• _THE TASK_
Below is a listing; repeat exactly the lines from the one containing "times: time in" to the one containing "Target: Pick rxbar", both included.

########################################

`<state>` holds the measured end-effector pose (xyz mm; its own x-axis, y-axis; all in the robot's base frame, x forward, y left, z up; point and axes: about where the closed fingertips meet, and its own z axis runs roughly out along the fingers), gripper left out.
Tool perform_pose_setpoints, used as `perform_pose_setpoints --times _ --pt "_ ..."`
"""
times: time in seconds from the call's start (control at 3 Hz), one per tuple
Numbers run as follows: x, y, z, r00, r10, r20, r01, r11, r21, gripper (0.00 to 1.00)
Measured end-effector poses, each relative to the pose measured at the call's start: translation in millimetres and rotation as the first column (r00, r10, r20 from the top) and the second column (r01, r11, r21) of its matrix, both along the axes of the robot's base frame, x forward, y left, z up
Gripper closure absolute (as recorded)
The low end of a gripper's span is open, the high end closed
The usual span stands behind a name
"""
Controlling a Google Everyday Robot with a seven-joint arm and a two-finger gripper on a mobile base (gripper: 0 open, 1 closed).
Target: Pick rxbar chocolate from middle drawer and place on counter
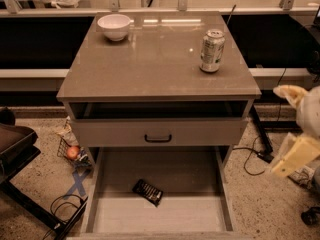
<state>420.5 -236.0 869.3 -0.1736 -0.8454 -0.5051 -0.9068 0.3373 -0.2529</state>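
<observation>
Gripper (299, 134) hangs at the right edge of the frame, pale and cream-coloured, beside the cabinet and level with the drawer front (125, 133) with its black handle (158, 138); I cannot tell whether it is wide or narrow, and it holds nothing I can see. Well to its left, the middle drawer (95, 199) is pulled out at lower centre, and the rxbar chocolate (148, 192) lies flat and askew on its pale floor. Above, the counter (155, 64) carries a soda can (212, 50) upright at right and a white bowl (114, 26) at upper left.
</observation>
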Motion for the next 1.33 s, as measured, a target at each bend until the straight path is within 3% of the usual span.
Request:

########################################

• _ANSWER SECTION_
times: time in seconds from the call's start (control at 3 Hz), one per tuple
Numbers run as follows: x, y, z, r00, r10, r20, r01, r11, r21, gripper (0.00 to 1.00)
Measured end-effector poses, each relative to the pose measured at the call's start: translation in millimetres and rotation as the first column (r00, r10, r20 from the top) and the second column (r01, r11, r21) of its matrix, both along the axes of the robot's base frame, x forward, y left, z up
Gripper closure absolute (as recorded)
The low end of a gripper's span is open, the high end closed
The usual span stands behind a name
"""
Controlling a Google Everyday Robot with a seven-joint arm and a two-finger gripper on a mobile base (gripper: 0 open, 1 closed).
Target: Pick rxbar chocolate from middle drawer and place on counter

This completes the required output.